**Work to be completed:**
In the records below, begin at the line containing "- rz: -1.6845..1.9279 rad" and end at the line containing "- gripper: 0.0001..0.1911"; quote every line in that span exactly, including both boundary lines, and no others.

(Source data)
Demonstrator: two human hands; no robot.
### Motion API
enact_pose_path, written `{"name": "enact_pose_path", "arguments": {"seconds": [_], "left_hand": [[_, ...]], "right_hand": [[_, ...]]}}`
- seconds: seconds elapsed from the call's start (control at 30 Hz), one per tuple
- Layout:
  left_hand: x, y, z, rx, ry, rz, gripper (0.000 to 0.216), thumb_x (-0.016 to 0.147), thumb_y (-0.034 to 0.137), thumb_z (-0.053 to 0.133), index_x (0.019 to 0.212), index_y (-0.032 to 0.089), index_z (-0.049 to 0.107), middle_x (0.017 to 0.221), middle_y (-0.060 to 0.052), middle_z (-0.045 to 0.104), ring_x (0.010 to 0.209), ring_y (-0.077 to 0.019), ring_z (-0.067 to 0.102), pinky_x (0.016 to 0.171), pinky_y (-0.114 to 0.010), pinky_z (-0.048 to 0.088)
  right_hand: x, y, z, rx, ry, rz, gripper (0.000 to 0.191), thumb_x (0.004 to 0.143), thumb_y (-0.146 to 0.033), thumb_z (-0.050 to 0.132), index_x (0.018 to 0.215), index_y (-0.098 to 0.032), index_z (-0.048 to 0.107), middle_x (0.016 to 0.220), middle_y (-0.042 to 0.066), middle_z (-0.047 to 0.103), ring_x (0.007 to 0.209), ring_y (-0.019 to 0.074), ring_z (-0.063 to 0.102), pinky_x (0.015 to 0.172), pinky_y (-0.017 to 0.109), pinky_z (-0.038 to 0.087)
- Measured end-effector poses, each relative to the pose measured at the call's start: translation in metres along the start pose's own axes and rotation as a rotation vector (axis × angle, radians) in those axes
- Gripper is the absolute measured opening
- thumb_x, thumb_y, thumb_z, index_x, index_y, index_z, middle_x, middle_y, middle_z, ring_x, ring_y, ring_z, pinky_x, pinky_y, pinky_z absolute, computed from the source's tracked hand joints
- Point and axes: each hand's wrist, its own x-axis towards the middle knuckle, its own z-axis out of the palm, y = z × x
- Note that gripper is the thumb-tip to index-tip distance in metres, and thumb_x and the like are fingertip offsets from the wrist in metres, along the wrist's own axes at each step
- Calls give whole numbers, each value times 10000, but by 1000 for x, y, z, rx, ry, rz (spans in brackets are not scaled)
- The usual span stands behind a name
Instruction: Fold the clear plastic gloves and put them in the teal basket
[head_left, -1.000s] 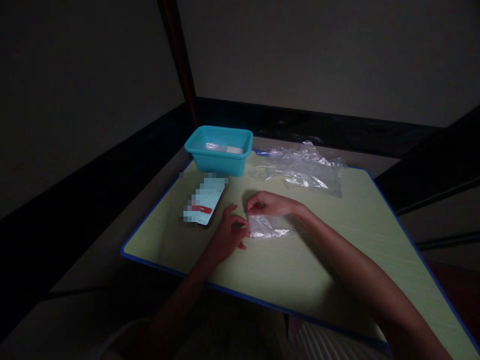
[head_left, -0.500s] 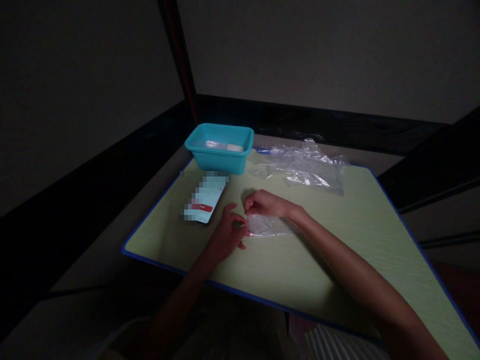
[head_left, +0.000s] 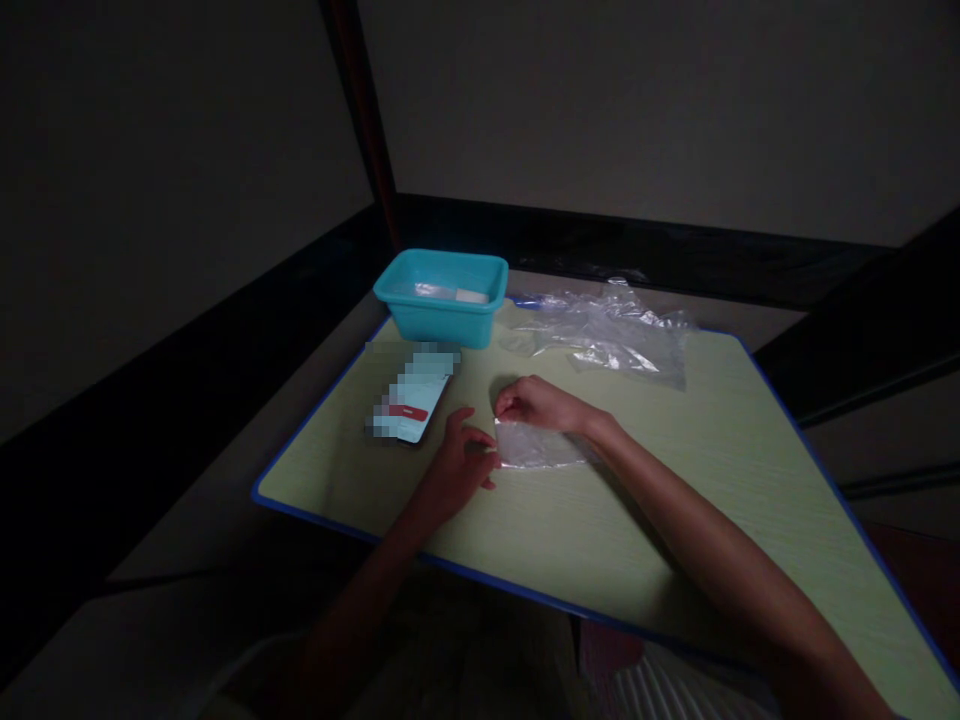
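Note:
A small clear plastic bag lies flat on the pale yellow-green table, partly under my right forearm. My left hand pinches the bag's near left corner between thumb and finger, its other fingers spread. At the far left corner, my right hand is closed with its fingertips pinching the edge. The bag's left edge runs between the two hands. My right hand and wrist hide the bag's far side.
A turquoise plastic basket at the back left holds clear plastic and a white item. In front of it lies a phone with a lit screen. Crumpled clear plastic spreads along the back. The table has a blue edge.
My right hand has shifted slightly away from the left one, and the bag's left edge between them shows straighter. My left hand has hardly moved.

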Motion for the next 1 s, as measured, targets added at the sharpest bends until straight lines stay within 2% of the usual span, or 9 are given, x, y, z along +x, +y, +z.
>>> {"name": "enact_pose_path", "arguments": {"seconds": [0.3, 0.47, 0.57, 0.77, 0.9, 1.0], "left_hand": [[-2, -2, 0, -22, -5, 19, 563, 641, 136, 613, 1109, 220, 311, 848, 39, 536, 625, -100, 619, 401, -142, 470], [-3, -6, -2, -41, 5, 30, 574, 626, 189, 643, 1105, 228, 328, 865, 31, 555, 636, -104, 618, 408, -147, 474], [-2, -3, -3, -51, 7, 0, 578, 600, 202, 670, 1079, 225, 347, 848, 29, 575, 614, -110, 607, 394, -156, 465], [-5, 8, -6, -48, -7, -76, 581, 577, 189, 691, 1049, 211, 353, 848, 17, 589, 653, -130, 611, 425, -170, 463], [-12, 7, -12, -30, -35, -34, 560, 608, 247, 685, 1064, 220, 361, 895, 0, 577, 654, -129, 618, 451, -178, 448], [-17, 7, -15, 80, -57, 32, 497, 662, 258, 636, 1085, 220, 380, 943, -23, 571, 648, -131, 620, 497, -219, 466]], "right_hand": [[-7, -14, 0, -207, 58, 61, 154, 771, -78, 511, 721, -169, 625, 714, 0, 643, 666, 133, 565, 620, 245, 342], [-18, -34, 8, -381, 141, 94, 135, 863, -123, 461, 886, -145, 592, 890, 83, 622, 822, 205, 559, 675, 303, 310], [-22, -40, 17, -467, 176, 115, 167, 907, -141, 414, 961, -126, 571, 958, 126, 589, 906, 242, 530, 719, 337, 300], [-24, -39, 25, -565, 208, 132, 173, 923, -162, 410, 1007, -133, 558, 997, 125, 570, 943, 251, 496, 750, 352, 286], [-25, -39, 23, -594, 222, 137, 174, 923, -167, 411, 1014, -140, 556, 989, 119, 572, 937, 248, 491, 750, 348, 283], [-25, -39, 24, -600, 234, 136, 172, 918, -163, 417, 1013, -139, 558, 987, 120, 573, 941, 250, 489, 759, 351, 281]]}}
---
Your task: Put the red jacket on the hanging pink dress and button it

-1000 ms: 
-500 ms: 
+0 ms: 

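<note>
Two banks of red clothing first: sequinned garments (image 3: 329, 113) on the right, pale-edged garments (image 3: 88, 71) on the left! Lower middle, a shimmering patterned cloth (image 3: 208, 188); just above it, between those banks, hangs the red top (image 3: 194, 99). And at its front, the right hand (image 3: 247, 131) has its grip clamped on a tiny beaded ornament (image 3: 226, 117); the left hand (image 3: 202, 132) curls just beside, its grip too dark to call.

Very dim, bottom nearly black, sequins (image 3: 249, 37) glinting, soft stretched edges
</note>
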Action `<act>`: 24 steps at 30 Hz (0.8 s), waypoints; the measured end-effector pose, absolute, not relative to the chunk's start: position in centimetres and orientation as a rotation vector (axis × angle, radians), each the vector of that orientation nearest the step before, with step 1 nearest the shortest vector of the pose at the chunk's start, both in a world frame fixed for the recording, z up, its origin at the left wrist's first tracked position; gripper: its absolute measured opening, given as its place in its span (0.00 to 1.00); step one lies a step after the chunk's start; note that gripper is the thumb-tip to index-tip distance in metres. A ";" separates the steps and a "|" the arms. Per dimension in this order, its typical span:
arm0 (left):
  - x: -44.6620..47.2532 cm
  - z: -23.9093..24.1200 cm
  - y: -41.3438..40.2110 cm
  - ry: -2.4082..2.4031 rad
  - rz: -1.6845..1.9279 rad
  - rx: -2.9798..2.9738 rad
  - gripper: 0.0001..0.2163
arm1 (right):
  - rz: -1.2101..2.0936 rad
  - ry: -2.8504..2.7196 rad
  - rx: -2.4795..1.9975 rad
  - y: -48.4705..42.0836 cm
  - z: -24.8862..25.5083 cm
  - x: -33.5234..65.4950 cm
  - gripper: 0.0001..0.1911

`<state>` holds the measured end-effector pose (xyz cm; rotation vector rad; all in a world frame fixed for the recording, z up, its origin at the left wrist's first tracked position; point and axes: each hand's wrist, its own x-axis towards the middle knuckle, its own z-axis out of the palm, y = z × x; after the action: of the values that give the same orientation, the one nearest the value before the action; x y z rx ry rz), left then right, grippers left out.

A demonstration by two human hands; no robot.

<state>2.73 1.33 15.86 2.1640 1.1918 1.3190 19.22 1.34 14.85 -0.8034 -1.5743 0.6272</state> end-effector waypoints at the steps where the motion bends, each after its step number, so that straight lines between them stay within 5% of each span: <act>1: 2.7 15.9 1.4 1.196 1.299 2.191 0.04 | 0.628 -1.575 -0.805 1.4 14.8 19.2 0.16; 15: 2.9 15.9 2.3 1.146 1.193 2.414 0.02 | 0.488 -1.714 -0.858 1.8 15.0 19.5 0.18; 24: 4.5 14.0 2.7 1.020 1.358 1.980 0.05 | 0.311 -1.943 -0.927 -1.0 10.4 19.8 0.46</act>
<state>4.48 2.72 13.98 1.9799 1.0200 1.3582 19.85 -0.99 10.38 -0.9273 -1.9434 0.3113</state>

**Task response:**
  - rz: -1.6845..1.9279 rad
  - rx: -2.9798..2.9738 rad
  - gripper: 0.0001..0.2163
arm1 (right):
  - rz: -1.2101..2.0936 rad
  - ry: -2.8504..2.7196 rad
  - rx: -2.4795..1.9975 rad
  - y: -48.4705..42.0836 cm
  - z: -24.8862..25.5083 cm
  - x: -33.5234..65.4950 cm
  - gripper: 0.0001..0.1911

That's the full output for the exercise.